DECEMBER 12TH, 2009

I was born and raised vegetarian, and take a practical approach to my decision to continue the practice of selective eating: I learn how to kill animals.  Simply put, if it makes me feel bad, and then I continue to not eat meat.  At the Young Farmer’s Conference at the beginning of December, I chose a workshop called “Poultry Processing” run by Stone Barns Center for Food and Agriculture. With the help of a fellow Evanston Township High School alumna (happy coincidence), I went through the process of killing and eviscerating two chicken and 14 lb turkey.
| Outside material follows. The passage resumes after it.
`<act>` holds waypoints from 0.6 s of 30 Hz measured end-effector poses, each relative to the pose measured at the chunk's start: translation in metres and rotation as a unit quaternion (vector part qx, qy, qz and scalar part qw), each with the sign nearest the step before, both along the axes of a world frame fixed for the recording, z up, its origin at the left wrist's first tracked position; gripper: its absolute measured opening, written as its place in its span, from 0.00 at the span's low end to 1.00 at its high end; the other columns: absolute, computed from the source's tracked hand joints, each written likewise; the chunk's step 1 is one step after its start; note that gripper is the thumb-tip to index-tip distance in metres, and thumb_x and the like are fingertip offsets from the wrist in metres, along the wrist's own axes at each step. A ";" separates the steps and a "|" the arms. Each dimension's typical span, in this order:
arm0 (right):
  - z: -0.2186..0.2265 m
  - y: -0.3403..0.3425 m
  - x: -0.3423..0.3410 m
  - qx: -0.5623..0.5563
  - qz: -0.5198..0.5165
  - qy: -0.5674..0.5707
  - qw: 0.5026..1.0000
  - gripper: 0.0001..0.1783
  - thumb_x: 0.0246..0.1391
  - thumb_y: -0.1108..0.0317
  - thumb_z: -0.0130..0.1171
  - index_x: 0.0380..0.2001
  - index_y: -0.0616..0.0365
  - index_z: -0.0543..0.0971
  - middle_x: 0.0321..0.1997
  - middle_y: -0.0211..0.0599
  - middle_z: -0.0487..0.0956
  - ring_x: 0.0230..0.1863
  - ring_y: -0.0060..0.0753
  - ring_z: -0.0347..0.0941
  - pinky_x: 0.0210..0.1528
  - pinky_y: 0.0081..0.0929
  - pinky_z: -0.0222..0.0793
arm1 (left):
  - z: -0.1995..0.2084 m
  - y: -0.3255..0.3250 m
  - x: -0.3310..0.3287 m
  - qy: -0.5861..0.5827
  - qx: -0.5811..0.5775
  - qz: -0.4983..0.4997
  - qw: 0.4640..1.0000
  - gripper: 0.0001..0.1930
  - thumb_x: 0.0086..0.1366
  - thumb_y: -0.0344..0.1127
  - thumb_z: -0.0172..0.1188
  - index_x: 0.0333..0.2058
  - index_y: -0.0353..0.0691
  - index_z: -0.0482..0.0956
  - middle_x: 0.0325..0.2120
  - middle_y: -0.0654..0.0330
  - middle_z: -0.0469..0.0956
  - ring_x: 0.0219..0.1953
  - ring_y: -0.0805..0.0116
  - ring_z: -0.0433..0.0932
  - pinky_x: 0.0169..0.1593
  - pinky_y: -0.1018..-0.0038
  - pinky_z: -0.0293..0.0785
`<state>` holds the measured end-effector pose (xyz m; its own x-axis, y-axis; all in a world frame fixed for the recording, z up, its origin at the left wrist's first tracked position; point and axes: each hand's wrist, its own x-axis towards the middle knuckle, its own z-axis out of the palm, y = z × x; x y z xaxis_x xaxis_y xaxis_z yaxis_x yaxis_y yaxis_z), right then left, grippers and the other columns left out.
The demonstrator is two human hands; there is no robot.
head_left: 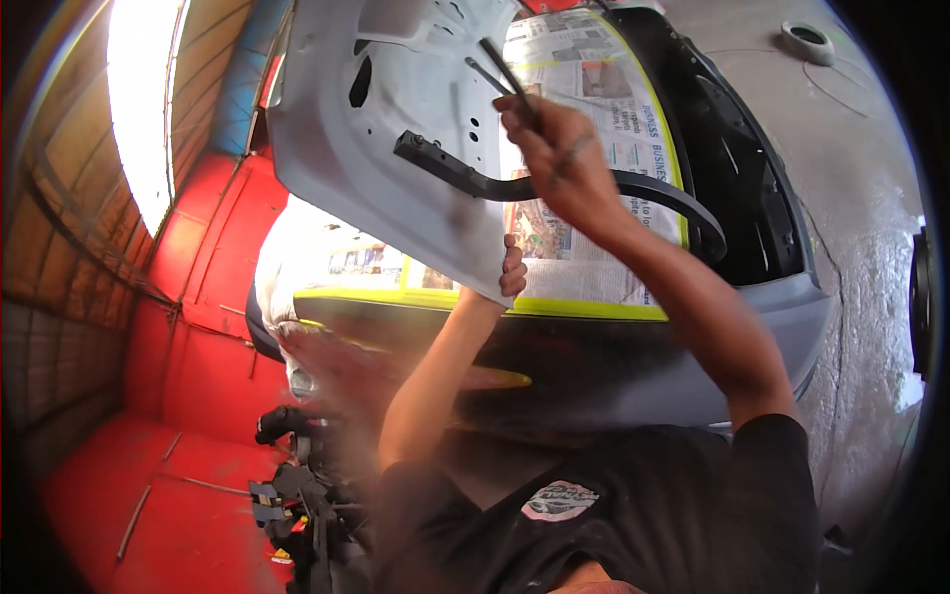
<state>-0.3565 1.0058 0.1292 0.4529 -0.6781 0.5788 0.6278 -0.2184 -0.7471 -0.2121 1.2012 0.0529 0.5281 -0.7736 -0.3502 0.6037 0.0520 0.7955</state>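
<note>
A grey primed car lid panel [327,148] with cut-out holes stands tilted at the upper left. My left hand [512,272] is closed round its lower corner, fingers over the edge. A black curved hinge arm [465,181] with bolts at its end lies across the panel's inner face and bends away to the right. Above that arm, my right hand [564,163] is closed round a thin dark rod-shaped tool [505,67]. A second slim rod [485,76] shows beside it; blur hides its exact kind. Part of the hinge arm passes behind my right hand and wrist.
Newspaper [589,267] edged with yellow masking tape [594,309] covers part of the grey car body [594,366]. A black channel [727,148] runs along its right. Dark gear [307,485] stands at lower left by a red wall [208,287]. A round roll-like object [807,43] lies on the floor.
</note>
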 end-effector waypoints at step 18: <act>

It’d been three years that I’d taken the life of an animal.  In 2006 into 2007, I’d lived in the South Pacific, primarily in New Zealand. For a brief window of time, I’d apprenticed under a congenial pig farmed named Porky, while working with his son Ryan, a dairyman.  I’d chosen pigs first because I was told bacon was the meat that always made carnivores-turned-vegetarian come back to the flesh.  Bacon has an amazing hold over the American psyche.  As a food educator,  it seemed to me to be the most useful meat to start with.  (Fried chicken, steak and fish sticks were next on the list.)
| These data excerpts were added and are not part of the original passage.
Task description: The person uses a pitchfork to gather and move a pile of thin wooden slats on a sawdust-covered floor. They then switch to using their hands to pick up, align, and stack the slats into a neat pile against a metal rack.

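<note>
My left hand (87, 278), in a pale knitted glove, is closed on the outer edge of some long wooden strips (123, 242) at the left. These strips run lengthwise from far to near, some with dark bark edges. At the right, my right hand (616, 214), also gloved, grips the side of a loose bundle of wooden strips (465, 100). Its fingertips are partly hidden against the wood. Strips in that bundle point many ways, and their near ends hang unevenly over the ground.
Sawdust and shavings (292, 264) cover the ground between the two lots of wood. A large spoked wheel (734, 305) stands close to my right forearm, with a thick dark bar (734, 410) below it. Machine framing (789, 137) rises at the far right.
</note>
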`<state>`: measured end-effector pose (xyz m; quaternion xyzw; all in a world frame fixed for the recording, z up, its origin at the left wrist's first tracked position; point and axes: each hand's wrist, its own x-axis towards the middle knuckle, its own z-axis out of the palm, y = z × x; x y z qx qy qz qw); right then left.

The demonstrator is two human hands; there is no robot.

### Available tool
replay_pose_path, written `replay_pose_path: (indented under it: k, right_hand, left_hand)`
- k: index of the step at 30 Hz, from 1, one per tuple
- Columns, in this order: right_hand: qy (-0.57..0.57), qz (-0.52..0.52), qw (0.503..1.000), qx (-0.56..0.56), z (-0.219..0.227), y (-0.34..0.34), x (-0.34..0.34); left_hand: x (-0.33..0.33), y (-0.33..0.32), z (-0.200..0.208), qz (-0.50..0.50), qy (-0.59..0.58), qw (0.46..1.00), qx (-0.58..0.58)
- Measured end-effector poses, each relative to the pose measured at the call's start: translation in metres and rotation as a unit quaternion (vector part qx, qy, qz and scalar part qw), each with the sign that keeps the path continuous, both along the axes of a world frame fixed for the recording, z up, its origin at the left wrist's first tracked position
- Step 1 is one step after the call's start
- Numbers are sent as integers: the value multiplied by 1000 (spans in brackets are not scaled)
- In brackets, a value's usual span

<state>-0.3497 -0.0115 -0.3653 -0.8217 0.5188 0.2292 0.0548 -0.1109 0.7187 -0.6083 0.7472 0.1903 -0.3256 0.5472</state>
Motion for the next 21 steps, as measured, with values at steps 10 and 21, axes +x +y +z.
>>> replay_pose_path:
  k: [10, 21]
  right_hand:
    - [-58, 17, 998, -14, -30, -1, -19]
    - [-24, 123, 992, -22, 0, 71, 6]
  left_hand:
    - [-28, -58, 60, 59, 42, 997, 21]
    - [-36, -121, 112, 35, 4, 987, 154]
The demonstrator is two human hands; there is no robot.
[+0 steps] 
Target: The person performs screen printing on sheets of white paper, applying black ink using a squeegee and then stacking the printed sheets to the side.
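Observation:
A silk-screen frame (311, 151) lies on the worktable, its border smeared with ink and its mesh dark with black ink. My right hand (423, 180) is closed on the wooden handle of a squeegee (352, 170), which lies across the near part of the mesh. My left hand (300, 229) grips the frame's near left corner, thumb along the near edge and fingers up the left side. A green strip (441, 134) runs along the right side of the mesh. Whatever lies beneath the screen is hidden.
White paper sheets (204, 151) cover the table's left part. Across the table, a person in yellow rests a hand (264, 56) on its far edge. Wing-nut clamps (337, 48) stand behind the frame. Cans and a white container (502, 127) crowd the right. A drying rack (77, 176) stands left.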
My younger sister is on her way to becoming a doctor, and we talk a lot about the feeling of flesh.  As I’m deeply interested in human health and nutrition, anatomy fascinates me.  Our bodies are wonderfully built, all pipes and tubes made to power us along.   The tragedy of the American diet is tangible when you see how the inside of a body can be so beautifully functional, and so easily ruined.  Once my sister had to disassemble a human cadaver so unhealthily obese that it took her a quarter-hour to cut through the fat.  I don’t think I realized what really having to struggle to cut through flesh felt like (since you don’t see me cutting a steak, ever) until I killed a pig.
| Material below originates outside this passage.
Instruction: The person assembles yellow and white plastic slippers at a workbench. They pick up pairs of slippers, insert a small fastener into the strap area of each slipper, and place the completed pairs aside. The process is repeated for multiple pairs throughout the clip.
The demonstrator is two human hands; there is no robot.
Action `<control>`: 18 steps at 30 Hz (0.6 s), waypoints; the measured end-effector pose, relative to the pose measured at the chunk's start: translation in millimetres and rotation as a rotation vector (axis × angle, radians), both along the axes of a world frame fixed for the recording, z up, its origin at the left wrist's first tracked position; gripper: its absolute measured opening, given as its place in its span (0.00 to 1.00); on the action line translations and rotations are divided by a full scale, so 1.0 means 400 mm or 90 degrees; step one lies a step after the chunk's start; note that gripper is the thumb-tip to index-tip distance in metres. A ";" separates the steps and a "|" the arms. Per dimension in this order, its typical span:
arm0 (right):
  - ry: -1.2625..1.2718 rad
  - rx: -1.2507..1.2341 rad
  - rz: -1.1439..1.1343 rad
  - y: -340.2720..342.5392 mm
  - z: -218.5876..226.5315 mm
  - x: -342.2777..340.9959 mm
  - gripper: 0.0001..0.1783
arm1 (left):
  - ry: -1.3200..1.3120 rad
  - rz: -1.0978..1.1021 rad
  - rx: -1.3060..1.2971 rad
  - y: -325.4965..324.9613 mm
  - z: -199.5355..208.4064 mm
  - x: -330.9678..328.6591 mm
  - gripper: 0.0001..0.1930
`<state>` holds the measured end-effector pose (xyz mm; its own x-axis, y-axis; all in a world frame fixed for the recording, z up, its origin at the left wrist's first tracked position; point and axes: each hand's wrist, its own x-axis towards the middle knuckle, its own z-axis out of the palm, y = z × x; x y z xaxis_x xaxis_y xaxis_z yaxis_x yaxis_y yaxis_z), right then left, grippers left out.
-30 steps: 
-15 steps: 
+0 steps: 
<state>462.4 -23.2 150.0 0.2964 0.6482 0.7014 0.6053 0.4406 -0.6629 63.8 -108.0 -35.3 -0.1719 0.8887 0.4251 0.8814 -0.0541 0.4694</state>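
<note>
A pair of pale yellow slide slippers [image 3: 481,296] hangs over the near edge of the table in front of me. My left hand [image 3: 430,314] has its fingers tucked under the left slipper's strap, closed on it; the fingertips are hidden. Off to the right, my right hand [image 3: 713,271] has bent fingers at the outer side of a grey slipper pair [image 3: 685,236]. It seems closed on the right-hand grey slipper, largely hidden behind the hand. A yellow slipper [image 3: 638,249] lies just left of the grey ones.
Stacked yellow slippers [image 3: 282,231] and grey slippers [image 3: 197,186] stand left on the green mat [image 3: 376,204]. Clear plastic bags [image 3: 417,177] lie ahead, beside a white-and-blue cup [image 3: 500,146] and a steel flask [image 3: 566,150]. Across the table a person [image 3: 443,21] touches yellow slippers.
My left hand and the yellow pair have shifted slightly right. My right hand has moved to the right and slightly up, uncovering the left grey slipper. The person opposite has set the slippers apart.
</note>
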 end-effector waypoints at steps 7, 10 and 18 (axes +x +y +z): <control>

That came back to me again this past December while I trying to pull the guts out of a chicken.  It’s tough. It is emotionally and physically difficult to cut through a recently-killed animal. Technically: the ominous green gall bladder needed to be pried off the liver without bursting into bitter fluids and ruining someone’s pate.  Emotionally: the piece of skin that hangs at the juncture between wing and body looks sadly like our own flabby folds when the bird is plucked and cleaned.  And when it came time to switch operations–to actually kill the chicken, not just disassemble them–well.  I’d been able to be curious enough about anatomy to get through the first part of the day.   But killing the birds (lifting them from their carrying crate, slipping them upside down into the cones, a gently pushing their trachea forward to deliver a quick, clean twist of the knife) was…what?  Horrendous? Numbing?  Fascinating? Tragic? Powerful?  Sort of all and none.  Ultimately, it was what many of us do every day when we chose to eat chicken.  It was necessary to acknowledge.

We Americans (and the growing population of China, and the rest of the world) will continue to eat a lot of chicken.  I for one will not.  There are many people and philosophies out there about how to do it organically, or sustainably, or with good spiritual intention, as trend dictates at the time, and I think everyone engaged in that is the cream of the crop.  At Stone Barns, and in all the spaces I’ve assisted in procuring and preparing meat, I’ve been lucky to work with good folks. You can meet them at farmers’ markets, or more famously read about a few in Jonathan Safran Foer’s excellent new book, Eating Animals. However, for meat-eating, you can count me out.  Just to know that killing makes me numb makes me forgo the flavor.  At this point in my life, I don’t like having to squash compassion to eat protein.